---------- EXERCISE DATA ----------

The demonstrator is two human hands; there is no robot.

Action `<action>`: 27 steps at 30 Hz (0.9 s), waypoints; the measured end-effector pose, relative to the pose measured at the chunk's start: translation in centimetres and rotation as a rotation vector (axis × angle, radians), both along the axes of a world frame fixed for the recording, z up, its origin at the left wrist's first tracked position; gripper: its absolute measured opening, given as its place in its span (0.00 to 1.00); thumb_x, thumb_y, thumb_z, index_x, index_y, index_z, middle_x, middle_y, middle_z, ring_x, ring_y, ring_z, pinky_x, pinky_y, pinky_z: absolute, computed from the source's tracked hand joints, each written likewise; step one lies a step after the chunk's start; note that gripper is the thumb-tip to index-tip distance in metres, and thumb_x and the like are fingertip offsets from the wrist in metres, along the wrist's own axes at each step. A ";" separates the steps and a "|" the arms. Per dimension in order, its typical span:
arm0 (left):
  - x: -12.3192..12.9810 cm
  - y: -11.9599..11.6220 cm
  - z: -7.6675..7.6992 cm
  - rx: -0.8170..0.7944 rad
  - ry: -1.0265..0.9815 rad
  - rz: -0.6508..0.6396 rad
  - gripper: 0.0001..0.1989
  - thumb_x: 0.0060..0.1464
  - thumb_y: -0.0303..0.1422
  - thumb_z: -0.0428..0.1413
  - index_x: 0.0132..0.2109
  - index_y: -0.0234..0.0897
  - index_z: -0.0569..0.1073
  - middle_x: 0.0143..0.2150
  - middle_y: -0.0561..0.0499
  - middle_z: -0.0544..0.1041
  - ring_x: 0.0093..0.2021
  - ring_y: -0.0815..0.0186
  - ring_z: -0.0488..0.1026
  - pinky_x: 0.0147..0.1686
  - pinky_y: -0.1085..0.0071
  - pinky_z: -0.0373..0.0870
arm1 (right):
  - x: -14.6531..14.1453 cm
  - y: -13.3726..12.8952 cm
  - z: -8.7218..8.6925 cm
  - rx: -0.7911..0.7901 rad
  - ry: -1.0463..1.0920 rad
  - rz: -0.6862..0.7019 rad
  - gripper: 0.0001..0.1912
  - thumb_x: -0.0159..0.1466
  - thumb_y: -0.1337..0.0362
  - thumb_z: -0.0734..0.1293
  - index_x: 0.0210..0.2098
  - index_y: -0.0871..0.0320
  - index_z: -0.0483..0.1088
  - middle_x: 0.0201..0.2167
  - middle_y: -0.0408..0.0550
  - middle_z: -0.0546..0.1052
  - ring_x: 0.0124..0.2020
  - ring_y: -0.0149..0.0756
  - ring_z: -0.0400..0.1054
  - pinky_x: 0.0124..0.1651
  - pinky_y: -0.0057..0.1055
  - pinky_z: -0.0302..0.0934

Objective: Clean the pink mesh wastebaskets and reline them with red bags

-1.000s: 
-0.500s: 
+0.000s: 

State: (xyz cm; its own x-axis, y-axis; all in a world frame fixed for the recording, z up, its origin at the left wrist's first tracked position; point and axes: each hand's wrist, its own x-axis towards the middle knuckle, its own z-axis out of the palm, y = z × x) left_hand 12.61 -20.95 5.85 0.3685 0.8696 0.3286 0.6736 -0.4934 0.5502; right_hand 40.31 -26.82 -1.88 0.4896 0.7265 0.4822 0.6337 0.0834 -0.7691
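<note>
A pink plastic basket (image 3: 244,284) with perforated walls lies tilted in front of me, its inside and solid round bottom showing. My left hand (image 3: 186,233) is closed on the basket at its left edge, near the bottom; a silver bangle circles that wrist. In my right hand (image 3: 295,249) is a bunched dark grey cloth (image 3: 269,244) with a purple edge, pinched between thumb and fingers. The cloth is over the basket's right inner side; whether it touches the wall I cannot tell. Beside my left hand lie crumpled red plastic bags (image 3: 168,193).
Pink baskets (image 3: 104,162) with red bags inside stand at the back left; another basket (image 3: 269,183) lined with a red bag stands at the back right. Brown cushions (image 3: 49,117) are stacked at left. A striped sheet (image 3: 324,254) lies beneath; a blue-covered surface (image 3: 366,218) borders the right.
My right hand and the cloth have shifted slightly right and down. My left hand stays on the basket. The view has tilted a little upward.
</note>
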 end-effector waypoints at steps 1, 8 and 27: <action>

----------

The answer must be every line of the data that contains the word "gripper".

Action `<action>`: 27 steps at 30 Hz (0.9 s), waypoints; the measured end-effector pose, relative to the pose measured at the chunk's start: translation in centimetres and rotation as a rotation vector (axis × angle, radians), both along the axes of a world frame fixed for the recording, z up, its origin at the left wrist's first tracked position; gripper: its absolute measured opening, given as its place in its span (0.00 to 1.00); thumb_x, thumb_y, thumb_z, index_x, index_y, index_z, middle_x, middle_y, middle_z, ring_x, ring_y, ring_z, pinky_x, pinky_y, pinky_z: absolute, computed from the source's tracked hand joints, each written likewise; step one lies a step after the chunk's start; note that gripper is the thumb-tip to index-tip distance in metres, and thumb_x and the like are fingertip offsets from the wrist in metres, along the wrist's own axes at each step. A ";" separates the steps and a "|" the arms. Per dimension in order, its typical span:
  - gripper: 0.0001..0.1989
  - gripper: 0.0001..0.1912

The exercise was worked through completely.